2026-05-26 · StudioMeyer
Keeping nine AIs alive for sixty days without crashing
How LangGraph plans the rounds, Temporal keeps the whole thing alive through failures, and Langfuse tells us what actually happened.
A single Polis season is seven hundred and twenty months of game time. Each month involves nine citizens making four decisions each, plus a chronicler writing a short story at the end. That is about thirty-three thousand decision calls per season, and each call is a real conversation with a Claude model that might take ten seconds or might time out completely. If a single one of those calls crashes silently, the whole season can lose its rhythm.
Three pieces of software keep the whole thing alive and observable. LangGraph plans the rounds. Temporal keeps the run going through failures. Langfuse records everything so we can see what really happened.
LangGraph plans the rounds
LangGraph is a small library for writing workflows that pass through a graph of steps. Each step takes the current world state, does something with it, and passes a new state to the next step.
For Polis the graph is simple in shape. Decay happens first, where pool resources shrink a bit and mood drifts. Then crisis or visitor events fire if the conditions are right. Then each of the five active citizens takes their turn, one after another, with their own personality and memory. Then the chronicler reviews what happened and assigns a score.

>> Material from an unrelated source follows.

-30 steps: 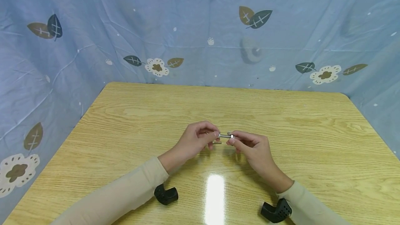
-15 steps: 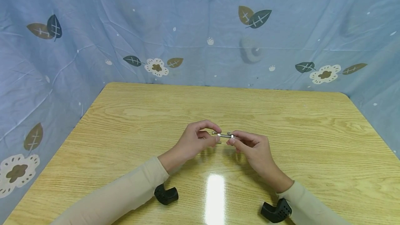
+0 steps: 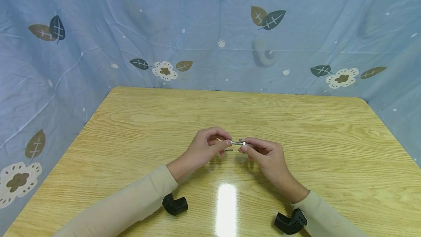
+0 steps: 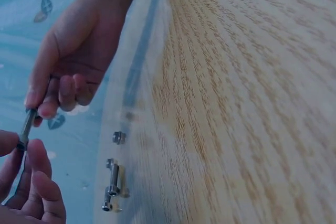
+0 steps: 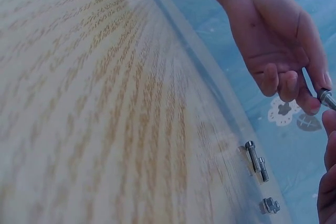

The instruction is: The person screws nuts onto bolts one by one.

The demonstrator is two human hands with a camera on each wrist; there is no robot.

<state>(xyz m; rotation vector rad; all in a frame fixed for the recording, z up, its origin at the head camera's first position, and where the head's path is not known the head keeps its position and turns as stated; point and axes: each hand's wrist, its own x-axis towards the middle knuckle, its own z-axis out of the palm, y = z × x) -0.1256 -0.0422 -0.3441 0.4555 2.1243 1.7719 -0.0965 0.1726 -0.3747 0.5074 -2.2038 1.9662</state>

Then the next month starts.
LangGraph lets us write each of these as a small function and connects them automatically. When the graph runs, it streams out the new state after every step, which is what lets the live feed on the website show what is happening as it happens.
Temporal keeps the run alive
A sixty-day simulation is a long time for anything to stay running. Servers reboot. Network connections drop. Claude calls occasionally take too long and get killed. If we just ran the LangGraph workflow as a plain Node script, any one of those would end the run.
Temporal is a workflow engine that makes long-running processes durable. Each Polis run becomes a Temporal workflow. The workflow does not directly call the LLMs. Instead it asks Temporal to run an activity, and the activity is what calls the LLMs. If the activity fails or times out, Temporal automatically retries it with backoff. If the server reboots mid-run, Temporal picks up where it left off when it comes back.
For Polis specifically, each Polis run is wrapped as one big activity with a one hour time limit and a five minute heartbeat. The heartbeat is the activity telling Temporal "I am still alive, do not retry me". If five minutes go by without a heartbeat, Temporal assumes the activity is dead and starts a new attempt. Two attempts maximum, then it gives up and marks the run as failed. That last guardrail prevents us from burning compute on a truly broken run.
Temporal also has a schedule API for triggering runs on a cadence. Instead of relying on system cron, the schedule itself lives inside Temporal and survives server reboots. Right now we run a new season manually, but the path to fully unattended is just flipping a switch.
Langfuse records everything
When something goes wrong in a thirty-three-thousand-call run, finding the exact bad call is impossible without tooling. Langfuse is the tool we use for that. Every single Claude call gets logged with its full prompt, full response, latency, token count, cost. We can search by citizen, by month, by error type. We can see exactly what a citizen was told and exactly what they decided to do.
This is also how we will eventually answer the research question whether bigger models really live better lives. Langfuse holds all the data side by side, so comparing the three Opus citizens with the three Sonnet and the three Haiku is just a database query.
Why three tools instead of one
Each tool does something the others cannot. LangGraph thinks at the level of game logic, which step comes after which. Temporal thinks at the level of survival, which retry policy applies when. Langfuse thinks at the level of observation, what did the model actually say at three thirty seven in the morning on day twelve. Trying to do all three with one tool would mean compromising on each.
The whole stack runs on a single small server in Germany. The Polis engine itself is a few hundred lines of TypeScript. The orchestration is what makes the small engine feel like a serious simulation that can actually run for two months without anyone watching.